Laura Vahlberg paints pictures that represent the everyday and mundane within the context of formal abstraction. While working she thinks about the air quality in a motif. Artist Lennart Anderson once called a painting "a box of light and air." She asks questions like: What color is the air? How does it tie together everything it touches? How is it unique? These questions inform color mixing so that within each painting there is a description of distance.

Inspired by Pierre Bonnard's studio paintings, Vahlberg works primarily on unstretched primed linen or canvas cloth taped to a drawing board. She uses masking tape to crop or expand the picture as the idea progresses in order to keep the dimensions of the work flexible.

She works on site in front of her chosen subject, nature acting as both reference material and active contributor. She acts as both observer and participant, delving into the process as intuition and perception dictate the direction.

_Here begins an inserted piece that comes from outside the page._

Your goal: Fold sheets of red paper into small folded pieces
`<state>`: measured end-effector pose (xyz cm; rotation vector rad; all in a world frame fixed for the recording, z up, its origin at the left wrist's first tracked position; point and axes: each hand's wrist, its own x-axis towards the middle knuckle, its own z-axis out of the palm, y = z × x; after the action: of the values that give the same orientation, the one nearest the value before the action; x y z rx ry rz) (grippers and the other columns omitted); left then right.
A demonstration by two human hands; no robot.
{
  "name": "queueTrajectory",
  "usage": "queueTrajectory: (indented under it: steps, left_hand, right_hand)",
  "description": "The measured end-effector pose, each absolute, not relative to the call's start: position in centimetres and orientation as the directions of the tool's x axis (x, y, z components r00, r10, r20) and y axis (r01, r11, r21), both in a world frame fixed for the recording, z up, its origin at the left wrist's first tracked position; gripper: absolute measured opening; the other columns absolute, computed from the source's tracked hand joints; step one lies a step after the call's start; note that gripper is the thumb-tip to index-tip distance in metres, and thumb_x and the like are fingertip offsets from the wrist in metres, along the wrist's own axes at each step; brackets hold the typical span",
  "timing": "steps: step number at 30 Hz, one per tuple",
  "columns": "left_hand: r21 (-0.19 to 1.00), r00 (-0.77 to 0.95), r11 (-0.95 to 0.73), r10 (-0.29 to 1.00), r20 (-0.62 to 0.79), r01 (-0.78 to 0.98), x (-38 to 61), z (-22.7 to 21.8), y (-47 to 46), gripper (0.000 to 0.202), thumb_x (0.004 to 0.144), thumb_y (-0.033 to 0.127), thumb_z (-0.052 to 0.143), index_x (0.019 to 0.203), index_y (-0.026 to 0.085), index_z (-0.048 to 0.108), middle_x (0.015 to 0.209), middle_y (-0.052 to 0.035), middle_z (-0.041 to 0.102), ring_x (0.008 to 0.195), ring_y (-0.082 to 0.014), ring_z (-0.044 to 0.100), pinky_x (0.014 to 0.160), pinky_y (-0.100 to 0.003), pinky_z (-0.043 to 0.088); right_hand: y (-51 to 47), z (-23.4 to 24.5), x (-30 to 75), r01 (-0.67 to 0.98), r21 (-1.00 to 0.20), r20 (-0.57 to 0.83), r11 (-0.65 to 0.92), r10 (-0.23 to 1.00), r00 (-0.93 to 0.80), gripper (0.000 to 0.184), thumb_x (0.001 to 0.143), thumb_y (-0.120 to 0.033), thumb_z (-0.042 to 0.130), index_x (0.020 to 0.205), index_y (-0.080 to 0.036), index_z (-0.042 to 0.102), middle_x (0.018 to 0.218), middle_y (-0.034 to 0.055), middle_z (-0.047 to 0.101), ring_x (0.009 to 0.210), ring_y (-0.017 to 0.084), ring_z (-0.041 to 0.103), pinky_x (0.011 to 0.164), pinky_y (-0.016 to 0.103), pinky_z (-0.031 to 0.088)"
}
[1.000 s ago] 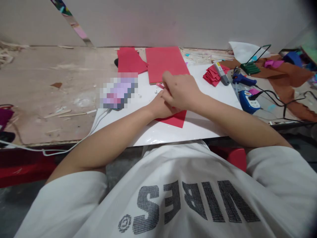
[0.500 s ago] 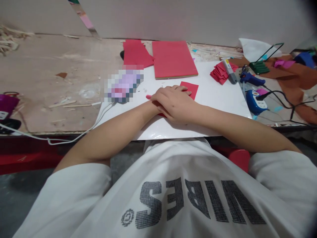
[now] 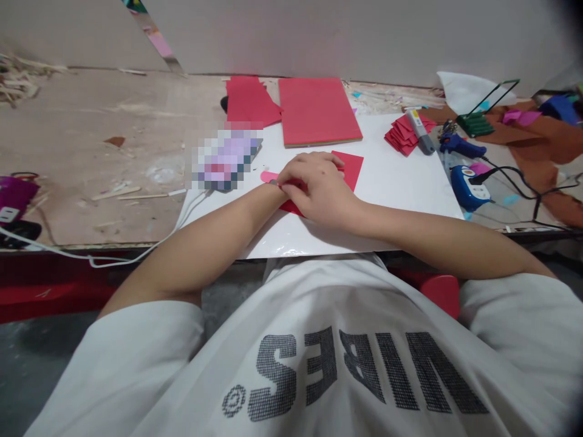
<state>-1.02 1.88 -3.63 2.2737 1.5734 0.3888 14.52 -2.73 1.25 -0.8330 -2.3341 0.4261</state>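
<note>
On a white board, a flat piece of red paper lies beneath my crossed hands. My left hand reaches in from the left and is mostly covered; the fingertips that show past the other hand are stretched out on the paper. Over it lies my right hand, its bent fingers and thumb closed toward the left. A slim pink tool with a dark part sticks out to the left of those fingers; its other end is hidden under the hand.
Behind my hands are a red stack of sheets and loose red paper. A phone-like blurred object with a white cable lies left. On the right are small red pieces, a grey cutter and a blue glue gun.
My right hand has shifted slightly, lifting its thumb side. More of the pink tool shows, further left, with a dark part visible. My left hand stays underneath.
</note>
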Motion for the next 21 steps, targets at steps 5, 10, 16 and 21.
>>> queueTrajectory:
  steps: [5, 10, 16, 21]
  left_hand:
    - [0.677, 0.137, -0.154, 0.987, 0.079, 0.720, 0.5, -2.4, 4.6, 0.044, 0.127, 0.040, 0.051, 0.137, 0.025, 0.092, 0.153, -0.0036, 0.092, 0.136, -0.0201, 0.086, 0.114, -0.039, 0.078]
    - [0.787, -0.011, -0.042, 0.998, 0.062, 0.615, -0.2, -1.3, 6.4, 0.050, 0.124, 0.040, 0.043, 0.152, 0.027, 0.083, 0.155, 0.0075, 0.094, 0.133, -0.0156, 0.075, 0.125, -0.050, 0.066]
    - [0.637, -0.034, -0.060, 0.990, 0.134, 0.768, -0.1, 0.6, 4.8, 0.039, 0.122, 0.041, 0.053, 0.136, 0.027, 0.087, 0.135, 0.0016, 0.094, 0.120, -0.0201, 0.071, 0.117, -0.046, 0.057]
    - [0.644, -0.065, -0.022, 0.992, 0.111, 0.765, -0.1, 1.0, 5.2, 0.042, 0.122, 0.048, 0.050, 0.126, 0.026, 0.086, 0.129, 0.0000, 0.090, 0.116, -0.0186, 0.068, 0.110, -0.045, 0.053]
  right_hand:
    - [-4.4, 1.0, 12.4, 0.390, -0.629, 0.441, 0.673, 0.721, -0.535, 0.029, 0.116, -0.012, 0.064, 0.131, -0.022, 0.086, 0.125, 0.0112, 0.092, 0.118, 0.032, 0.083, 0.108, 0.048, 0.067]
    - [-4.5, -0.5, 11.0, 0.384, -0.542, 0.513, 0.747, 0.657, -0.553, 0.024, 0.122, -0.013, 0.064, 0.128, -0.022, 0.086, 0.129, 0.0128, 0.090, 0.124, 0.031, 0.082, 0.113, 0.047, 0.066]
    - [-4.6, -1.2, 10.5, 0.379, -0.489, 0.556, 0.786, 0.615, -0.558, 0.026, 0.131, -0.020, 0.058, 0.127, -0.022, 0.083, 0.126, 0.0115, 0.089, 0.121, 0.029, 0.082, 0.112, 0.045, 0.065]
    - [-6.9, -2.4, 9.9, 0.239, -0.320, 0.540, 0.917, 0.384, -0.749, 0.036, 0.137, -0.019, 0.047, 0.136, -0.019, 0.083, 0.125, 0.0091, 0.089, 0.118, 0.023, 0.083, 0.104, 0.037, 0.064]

In this context of dialogue inside the painting, a sense of redistributed hierarchy reveals itself. All of the pieces in a scene at the beginning of a painting are identified democratically only as shape and color. As the picture progresses, the shapes and colors create their own order in service of the overall idea. Often the idea appears first as a formal abstract construction, and then a narrative emerges. In this way an abstract experience happens within a representational field.

Laura Vahlberg's work has been exhibited around the U.S. (Los Angeles, Alabama, Pennsylvania, New York, and Virginia). She has studied under artists including Israel Hershberg, Elana Hagler, Sarah Rutherfoord, Susan Zurbrigg, Ken Szmagaj, and Susan Jane Walp. She lives in Roanoke, Virginia and received her Bachelors in Fine Arts at James Madison University.